Thank you, Aurelien!

Aha, "vader btl", that is new to me!
I tought Vader was that man dressed in black in Star Wars,
Obi-Wan Kenobi's nemesis.
That was a while ago, my kids were children,
and Alec Guiness younger than Harrison Ford is today.
Oh, how nostalgic code developers can get when it comes
to naming things ...

If I am using "vader", it is totally inadvertent.
There was no such a thing in Open MPI 1.6 and earlier.

Now that you mentioned, I can see lots of it in the 1.8.3
ompi_info output.
In addition, my stderr files show messages like this:

imb.e38352:[1,5]<stddiag>:[node13:16334] mca: bml: Not using sm btl to [[59987,1],26] on node node13 because vader btl has higher exclusivity (65536 > 65535)

So, you are right, "vader" is taking over and knocking off "sm" (and openib and everybody else).
Darn Vader!
Probably knem is going down the tubes along with sm, right?

I was used to sm, openib, self and tcp BTLs.
I normally just do "btl = ^tcp" in the MCA parameters file,
to stick to sm, openib, and self.

That worked fine in 1.6.5 (and earlier), and knem worked
flawlessly there.
The same settings in 1.8.3 don't bring up the knem functionality.
So, this seems to be yet another change in 1.8.3 that I need to learn.

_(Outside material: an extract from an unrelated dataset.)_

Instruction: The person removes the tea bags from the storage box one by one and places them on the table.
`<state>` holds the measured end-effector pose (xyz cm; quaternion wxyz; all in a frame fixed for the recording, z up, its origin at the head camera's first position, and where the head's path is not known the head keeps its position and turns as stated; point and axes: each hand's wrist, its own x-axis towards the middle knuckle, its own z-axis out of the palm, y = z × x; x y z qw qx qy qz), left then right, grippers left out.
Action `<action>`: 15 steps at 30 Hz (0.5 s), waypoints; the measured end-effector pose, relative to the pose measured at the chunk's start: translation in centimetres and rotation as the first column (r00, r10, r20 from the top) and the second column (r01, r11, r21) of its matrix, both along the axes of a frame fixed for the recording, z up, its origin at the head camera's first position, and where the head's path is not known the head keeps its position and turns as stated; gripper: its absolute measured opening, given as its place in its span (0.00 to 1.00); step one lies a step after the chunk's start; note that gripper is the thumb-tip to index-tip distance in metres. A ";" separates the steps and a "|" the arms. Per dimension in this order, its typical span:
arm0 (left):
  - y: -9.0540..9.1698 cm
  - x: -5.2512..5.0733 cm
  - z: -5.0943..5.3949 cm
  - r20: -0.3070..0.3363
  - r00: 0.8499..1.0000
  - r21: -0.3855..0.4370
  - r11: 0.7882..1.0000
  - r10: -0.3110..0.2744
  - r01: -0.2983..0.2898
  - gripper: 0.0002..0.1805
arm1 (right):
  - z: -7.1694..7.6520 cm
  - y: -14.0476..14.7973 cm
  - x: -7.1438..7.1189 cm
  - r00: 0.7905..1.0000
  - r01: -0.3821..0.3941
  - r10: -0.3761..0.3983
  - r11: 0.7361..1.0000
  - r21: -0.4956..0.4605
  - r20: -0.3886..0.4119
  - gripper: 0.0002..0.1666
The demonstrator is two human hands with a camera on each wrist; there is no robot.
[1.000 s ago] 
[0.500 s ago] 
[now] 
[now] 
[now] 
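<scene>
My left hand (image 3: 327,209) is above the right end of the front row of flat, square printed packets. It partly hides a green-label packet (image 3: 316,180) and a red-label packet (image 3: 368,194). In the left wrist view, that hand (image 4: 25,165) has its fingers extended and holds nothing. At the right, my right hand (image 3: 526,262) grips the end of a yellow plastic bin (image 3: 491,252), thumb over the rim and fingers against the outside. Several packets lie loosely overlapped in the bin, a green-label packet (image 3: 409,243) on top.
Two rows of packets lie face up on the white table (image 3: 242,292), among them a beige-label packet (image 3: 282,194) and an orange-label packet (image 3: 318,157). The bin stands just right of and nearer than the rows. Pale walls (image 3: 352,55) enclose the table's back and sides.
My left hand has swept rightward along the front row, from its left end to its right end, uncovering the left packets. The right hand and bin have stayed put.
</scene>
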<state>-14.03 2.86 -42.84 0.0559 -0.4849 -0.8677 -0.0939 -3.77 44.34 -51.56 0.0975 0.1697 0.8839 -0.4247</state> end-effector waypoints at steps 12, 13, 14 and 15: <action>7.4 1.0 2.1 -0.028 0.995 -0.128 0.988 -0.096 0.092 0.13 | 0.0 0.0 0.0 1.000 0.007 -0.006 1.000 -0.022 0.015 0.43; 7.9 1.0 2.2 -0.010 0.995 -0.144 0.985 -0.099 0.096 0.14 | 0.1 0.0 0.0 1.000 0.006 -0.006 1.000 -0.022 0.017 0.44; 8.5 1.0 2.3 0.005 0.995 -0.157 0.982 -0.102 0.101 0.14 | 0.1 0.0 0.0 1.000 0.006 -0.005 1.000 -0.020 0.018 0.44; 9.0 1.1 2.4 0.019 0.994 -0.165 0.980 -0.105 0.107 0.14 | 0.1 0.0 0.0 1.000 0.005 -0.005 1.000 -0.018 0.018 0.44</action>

Can you or some other list subscriber elaborate a bit about
this 'vader' btl?
The Open MPI FAQ doesn't have anthing about it.
What is it after all?
Does it play the same role as "sm", i.e., an intra-node btl?
Considering the name, is "vader" good or bad?
Or better: In which circumstances is "vader" good and when is it bad?
Should I give in to the dark side of the force and keep "vader"
turned on, or should I just do something like
"btl = ^tcp,^vader" ?

I am in CentOS 6.5, stock kernel 2.6.32, no 3.1,no  CMA linux,
so I believe I need knem for now.

I tried '-mca btl_base_verbose 30' but no knem information came out.

Many thanks,
Gus Correa

On 10/16/2014 04:40 PM, Aurélien Bouteiller wrote:
Are you sure you are not using the vader BTL ?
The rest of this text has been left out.